▶ _Problem to solve_
Read the lines below. Copy out any that hold the string "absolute".

▶ _Dataset content_

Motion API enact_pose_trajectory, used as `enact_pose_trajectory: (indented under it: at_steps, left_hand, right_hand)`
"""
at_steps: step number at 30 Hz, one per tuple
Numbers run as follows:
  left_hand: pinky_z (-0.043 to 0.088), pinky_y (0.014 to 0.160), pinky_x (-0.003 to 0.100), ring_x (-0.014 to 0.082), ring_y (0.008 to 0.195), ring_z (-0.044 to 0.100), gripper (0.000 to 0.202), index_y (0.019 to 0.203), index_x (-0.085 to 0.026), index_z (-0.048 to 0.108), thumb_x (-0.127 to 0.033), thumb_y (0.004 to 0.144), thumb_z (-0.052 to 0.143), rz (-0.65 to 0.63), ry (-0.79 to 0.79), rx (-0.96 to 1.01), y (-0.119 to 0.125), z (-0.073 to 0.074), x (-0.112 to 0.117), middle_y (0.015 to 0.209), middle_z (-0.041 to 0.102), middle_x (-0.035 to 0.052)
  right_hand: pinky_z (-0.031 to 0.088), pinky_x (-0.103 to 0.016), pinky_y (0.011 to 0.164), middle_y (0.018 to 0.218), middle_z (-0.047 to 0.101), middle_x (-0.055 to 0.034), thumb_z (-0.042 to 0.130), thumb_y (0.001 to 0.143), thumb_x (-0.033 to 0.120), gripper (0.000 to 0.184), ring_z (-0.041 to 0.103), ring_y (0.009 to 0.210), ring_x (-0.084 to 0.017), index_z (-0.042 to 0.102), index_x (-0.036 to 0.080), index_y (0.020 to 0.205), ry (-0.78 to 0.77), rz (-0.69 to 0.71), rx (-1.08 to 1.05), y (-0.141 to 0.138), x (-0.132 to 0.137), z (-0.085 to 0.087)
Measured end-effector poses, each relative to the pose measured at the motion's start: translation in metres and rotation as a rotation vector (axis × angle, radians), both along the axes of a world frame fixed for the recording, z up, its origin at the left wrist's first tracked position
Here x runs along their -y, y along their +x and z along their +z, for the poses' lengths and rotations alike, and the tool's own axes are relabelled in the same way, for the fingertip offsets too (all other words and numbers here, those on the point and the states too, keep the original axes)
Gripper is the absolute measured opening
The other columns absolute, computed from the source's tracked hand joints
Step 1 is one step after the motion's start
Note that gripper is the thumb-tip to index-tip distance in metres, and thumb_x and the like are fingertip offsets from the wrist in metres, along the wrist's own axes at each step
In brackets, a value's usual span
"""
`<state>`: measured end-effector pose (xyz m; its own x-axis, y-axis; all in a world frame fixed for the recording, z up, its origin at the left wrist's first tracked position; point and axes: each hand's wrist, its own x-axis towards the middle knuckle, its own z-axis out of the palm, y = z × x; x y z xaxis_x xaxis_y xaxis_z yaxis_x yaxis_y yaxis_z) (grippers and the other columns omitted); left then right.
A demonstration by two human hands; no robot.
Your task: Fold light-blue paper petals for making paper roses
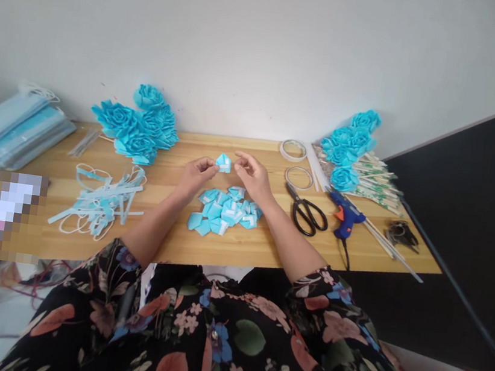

▶ _Problem solution_
Gripper is the absolute measured opening
The other columns absolute, computed from the source's tracked hand joints

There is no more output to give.